(Beginning of DATASET)

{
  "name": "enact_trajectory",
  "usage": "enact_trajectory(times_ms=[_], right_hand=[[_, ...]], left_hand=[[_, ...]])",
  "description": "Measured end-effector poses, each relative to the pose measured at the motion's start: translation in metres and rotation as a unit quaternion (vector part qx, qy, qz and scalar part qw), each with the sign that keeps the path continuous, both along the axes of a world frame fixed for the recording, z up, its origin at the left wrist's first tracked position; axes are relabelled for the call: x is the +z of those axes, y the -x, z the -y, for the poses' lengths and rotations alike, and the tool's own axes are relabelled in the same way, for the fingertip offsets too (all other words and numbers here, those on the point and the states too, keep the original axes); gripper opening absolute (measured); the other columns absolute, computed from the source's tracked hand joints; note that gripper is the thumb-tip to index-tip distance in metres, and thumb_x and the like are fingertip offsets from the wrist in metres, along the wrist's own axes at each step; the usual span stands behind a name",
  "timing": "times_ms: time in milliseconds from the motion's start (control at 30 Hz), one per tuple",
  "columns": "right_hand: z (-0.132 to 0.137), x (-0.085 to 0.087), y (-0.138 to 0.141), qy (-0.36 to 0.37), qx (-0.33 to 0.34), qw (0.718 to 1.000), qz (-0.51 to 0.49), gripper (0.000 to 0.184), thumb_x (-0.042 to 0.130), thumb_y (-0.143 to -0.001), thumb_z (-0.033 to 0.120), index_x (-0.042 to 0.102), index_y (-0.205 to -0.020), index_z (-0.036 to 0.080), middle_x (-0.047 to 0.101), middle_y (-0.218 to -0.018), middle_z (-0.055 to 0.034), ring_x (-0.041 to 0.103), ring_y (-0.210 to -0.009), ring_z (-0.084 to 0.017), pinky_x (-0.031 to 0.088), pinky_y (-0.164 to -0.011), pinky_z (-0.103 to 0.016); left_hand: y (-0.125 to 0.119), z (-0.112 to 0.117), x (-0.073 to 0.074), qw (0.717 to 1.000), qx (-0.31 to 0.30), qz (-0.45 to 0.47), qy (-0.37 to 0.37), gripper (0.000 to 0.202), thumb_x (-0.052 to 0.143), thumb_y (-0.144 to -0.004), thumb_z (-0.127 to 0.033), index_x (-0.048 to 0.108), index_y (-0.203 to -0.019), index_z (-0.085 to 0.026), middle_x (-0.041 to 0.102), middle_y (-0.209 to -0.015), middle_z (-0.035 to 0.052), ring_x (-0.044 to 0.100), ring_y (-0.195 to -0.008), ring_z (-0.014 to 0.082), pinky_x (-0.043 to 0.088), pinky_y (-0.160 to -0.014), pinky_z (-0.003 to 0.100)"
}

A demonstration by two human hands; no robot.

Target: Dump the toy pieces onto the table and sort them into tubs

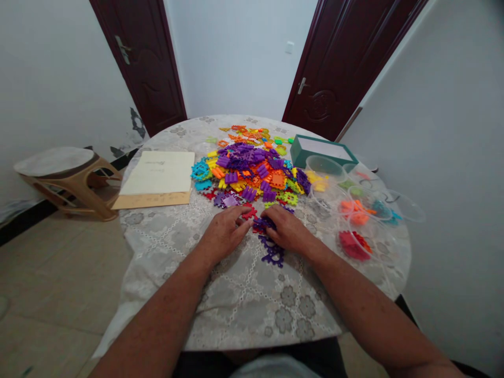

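Just in front of the pile, my right hand has its fingers curled over a dark purple interlocking plastic tile. More purple tiles lie on the cloth below that hand. My left hand rests to the left, thumb and forefinger apart, its tips close to the purple tile and to a red notched tile. Whether the left thumb touches the purple tile I cannot tell. Behind both hands spreads a heap of colourful plastic building pieces, mostly purple, orange, yellow and blue.
Clear plastic tubs with sorted pieces stand on the right, near a green box. On the left lies an open paper folder. A patterned cloth covers the round table; a stool stands beyond its left edge.
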State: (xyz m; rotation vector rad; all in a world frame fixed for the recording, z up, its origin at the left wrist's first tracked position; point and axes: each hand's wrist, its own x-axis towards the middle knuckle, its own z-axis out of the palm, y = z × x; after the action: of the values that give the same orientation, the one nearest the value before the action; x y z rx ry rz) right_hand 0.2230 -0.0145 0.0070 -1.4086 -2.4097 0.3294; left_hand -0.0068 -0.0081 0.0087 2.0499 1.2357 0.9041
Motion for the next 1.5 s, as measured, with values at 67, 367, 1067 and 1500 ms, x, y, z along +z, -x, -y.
enact_trajectory(times_ms=[67,367,1067,1500], right_hand=[[-0.001,0.002,-0.002,-0.016,0.028,0.998,-0.046,0.031,0.059,-0.088,0.011,0.059,-0.117,0.021,0.062,-0.115,-0.0093,0.057,-0.109,-0.023,0.046,-0.097,-0.036],[0.004,0.005,0.013,-0.015,0.127,0.984,-0.126,0.045,0.060,-0.085,0.009,0.057,-0.128,0.023,0.061,-0.119,-0.0089,0.057,-0.113,-0.024,0.047,-0.101,-0.038],[0.001,0.004,0.012,0.154,0.031,0.910,-0.385,0.036,0.062,-0.097,0.035,0.065,-0.132,0.024,0.074,-0.117,-0.0065,0.070,-0.103,-0.019,0.055,-0.092,-0.035],[0.078,0.054,-0.010,0.105,0.015,0.988,0.110,0.059,0.076,-0.088,0.039,0.057,-0.143,0.028,0.059,-0.139,-0.0127,0.063,-0.117,-0.031,0.051,-0.099,-0.043]], left_hand=[[0.000,0.001,0.001,0.999,0.000,0.023,0.044,0.039,0.066,-0.094,-0.037,0.071,-0.130,-0.022,0.076,-0.122,0.0118,0.073,-0.094,0.0225,0.057,-0.092,0.041],[-0.003,0.002,0.009,0.940,-0.106,0.185,0.268,0.043,0.067,-0.089,-0.035,0.070,-0.130,-0.021,0.077,-0.105,0.0084,0.072,-0.081,0.0198,0.061,-0.070,0.034],[0.007,0.000,0.003,0.862,-0.131,0.302,0.385,0.031,0.074,-0.087,-0.029,0.075,-0.116,-0.018,0.079,-0.106,0.0102,0.075,-0.086,0.0178,0.062,-0.079,0.033],[0.007,-0.003,0.014,0.854,0.019,0.394,0.339,0.027,0.066,-0.090,-0.020,0.059,-0.116,-0.018,0.077,-0.117,0.0128,0.079,-0.089,0.0193,0.064,-0.067,0.026]])
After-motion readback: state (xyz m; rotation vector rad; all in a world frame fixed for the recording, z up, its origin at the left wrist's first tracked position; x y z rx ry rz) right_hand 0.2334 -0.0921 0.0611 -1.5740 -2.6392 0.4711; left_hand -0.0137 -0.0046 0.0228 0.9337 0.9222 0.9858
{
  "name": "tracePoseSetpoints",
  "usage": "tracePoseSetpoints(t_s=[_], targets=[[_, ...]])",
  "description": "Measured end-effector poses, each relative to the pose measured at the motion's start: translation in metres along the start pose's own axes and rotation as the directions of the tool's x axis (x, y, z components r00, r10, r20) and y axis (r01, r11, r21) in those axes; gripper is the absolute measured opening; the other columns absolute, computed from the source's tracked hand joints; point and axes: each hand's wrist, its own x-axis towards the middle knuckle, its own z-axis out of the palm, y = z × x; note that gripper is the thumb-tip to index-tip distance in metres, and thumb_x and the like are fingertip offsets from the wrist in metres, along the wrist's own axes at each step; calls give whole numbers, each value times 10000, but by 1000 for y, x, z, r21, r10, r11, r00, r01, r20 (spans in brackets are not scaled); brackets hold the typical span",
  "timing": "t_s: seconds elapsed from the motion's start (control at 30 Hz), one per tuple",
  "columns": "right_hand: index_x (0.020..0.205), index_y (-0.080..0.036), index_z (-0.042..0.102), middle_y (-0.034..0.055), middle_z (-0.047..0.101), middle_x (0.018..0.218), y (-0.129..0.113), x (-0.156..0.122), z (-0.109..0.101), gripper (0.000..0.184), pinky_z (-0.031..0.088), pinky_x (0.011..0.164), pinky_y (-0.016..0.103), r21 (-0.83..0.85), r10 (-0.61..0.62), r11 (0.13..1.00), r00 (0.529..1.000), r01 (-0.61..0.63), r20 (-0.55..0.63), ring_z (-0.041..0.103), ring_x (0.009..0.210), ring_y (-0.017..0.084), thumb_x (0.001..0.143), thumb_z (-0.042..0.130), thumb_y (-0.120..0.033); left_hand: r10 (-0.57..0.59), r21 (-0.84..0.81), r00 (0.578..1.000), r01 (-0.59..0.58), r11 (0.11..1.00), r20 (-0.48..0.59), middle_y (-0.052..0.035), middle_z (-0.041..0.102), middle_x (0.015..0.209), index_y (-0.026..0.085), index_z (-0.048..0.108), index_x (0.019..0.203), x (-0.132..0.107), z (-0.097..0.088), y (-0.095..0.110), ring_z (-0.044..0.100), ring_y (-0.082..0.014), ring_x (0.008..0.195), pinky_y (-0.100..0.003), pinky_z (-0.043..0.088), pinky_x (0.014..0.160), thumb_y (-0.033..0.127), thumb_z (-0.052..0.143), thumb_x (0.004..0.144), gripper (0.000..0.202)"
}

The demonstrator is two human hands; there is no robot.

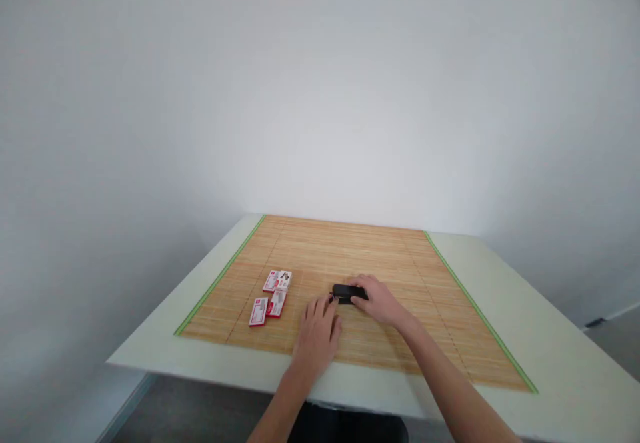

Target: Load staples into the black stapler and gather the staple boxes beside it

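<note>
A black stapler point(343, 292) lies on the bamboo mat point(345, 243), its front end pointing left. My right hand point(375, 298) is closed around the stapler's right end, thumb on the near side and fingers over the far side. Palm down on the mat, my left hand point(317, 333) has its fingers stretched forward, with the fingertips at the stapler's front end. Whether those fingertips press on the stapler or only rest beside it is hard to make out. Left of my left hand lie several small red-and-white boxes point(259, 311), close together.
The mat has green edging point(480, 310) on both sides and lies on a white table point(505, 283). A plain pale wall point(330, 96) rises behind the table's far edge. A small dark object point(595, 322) is beyond the table on the right.
</note>
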Motion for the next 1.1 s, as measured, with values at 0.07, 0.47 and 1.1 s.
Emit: tracePoseSetpoints(t_s=[0.07,0.47,1.1], targets=[[1156,-243,699,35,711,1133,-2,0,2,321,405,921,317,4,-17,1000,1000,17,0,598,1050,208,837,671,-221,5,55,1000,-6,998,7,-75,540,1435,279,499,1452,-1,0,3,468,-295,1298,-530,369,1127,278,449,1009,446],[1037,-211,697,64,671,964,-17,-10,-9,245,421,864,337,43,122,993,909,-114,-398,588,933,224,862,583,-338,-20,109,1000,20,994,-1,-48,538,1470,330,526,1420,1,0,6,465,-329,1297,-633,252,1172,278,493,965,459],[1346,-174,587,-5,584,729,55,-116,4,632,433,618,315,467,572,807,675,-362,-466,562,642,197,916,443,-615,-316,200,883,398,895,-346,-126,496,1455,212,653,1195,-6,-53,-51,447,-358,1298,-569,378,1078,331,552,952,289]])
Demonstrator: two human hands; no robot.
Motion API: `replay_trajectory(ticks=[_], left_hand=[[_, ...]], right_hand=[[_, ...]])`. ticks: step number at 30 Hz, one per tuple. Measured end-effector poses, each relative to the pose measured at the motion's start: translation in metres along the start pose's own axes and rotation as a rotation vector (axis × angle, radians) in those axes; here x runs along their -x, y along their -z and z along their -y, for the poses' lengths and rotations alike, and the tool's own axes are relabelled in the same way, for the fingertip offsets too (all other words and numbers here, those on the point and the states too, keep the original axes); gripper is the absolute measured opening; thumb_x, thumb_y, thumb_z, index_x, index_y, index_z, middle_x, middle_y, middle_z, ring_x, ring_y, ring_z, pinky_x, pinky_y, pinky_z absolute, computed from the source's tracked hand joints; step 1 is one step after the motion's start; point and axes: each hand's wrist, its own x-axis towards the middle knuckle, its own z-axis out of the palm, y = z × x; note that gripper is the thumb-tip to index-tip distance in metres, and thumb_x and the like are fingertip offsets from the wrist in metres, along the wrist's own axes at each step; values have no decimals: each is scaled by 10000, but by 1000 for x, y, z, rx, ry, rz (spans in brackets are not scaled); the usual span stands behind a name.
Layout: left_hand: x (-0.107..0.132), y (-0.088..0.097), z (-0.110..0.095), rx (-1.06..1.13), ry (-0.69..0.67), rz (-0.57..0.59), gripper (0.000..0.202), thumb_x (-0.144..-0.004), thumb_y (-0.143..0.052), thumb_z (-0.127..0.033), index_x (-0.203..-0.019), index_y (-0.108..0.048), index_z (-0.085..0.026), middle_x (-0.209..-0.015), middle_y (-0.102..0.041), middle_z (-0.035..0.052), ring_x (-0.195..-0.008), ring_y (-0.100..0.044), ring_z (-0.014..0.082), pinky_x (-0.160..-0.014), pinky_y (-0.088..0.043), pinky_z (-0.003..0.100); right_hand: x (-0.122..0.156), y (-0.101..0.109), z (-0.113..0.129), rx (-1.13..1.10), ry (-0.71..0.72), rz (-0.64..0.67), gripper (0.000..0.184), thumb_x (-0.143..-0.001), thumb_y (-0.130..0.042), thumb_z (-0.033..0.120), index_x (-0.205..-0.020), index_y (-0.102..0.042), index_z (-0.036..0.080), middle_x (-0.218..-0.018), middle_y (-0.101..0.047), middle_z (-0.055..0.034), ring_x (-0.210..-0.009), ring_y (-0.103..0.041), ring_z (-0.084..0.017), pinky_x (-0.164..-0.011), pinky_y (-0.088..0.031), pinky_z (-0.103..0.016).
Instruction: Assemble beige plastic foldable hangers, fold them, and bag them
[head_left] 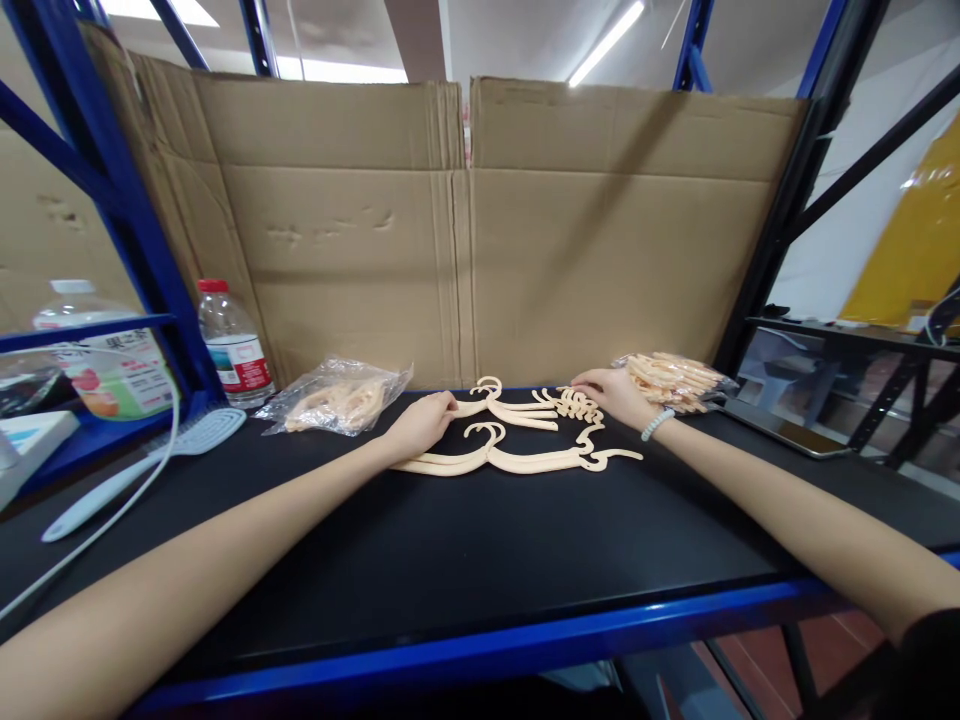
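Beige folding clothes hangers lie on the black table. At the back, my left hand (421, 425) is closed on the left end of a hanger (517, 412) with a curled hook. Nearer to me is another hanger (532, 461), its hook pointing left and its arms spread sideways. My right hand (621, 398) is at a heap of curly hooks (576, 404), its fingers bent down onto the far right side; they seem to pinch a hook, though the fingertips are partly hidden. A loose hook (600, 460) lies at the right end of the nearer hanger.
A clear bag of beige parts (337, 402) is at left, and another bag of beige sticks (667, 380) at right. A hairbrush (150, 470), a red-capped bottle (234, 350) and a white cable stand left. A phone-like flat object (787, 428) lies right. Cardboard (337, 250) walls the back.
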Motion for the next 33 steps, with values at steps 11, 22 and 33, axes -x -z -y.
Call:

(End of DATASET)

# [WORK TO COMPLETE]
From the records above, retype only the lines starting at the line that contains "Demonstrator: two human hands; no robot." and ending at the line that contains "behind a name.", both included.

# [EXERCISE RESULT]
Demonstrator: two human hands; no robot.
Motion API: `replay_trajectory(ticks=[_], left_hand=[[_, ...]], right_hand=[[_, ...]])`. ticks: step number at 30 Hz, one per tuple. Measured end-effector poses, each relative to the pose measured at the motion's start: translation in metres along the start pose's own axes and rotation as a rotation vector (axis × angle, radians) in those axes; here x runs along their -x, y along their -z and z along their -y, for the poses' lengths and rotations alike, and the tool's own axes are relabelled in the same way, for the fingertip offsets too (all other words and numbers here, those on the point and the states too, keep the original axes); gripper is the absolute measured opening; thumb_x, thumb_y, thumb_z, index_x, index_y, index_z, middle_x, middle_y, middle_z, ring_x, ring_y, ring_z, pinky_x, pinky_y, pinky_z absolute, computed from the source's tracked hand joints; step 1 is one step after the motion's start; point and axes: each hand's wrist, its own x-axis towards the middle knuckle, its own z-axis out of the palm, y = z × x; note that gripper is the thumb-tip to index-tip distance in metres, and thumb_x and the like are fingertip offsets from the wrist in metres, along the wrist's own axes at each step; values have no decimals: each is scaled by 10000, but by 1000 for x, y, z, rx, ry, rz (spans in brackets are not scaled); the usual span stands behind a name.

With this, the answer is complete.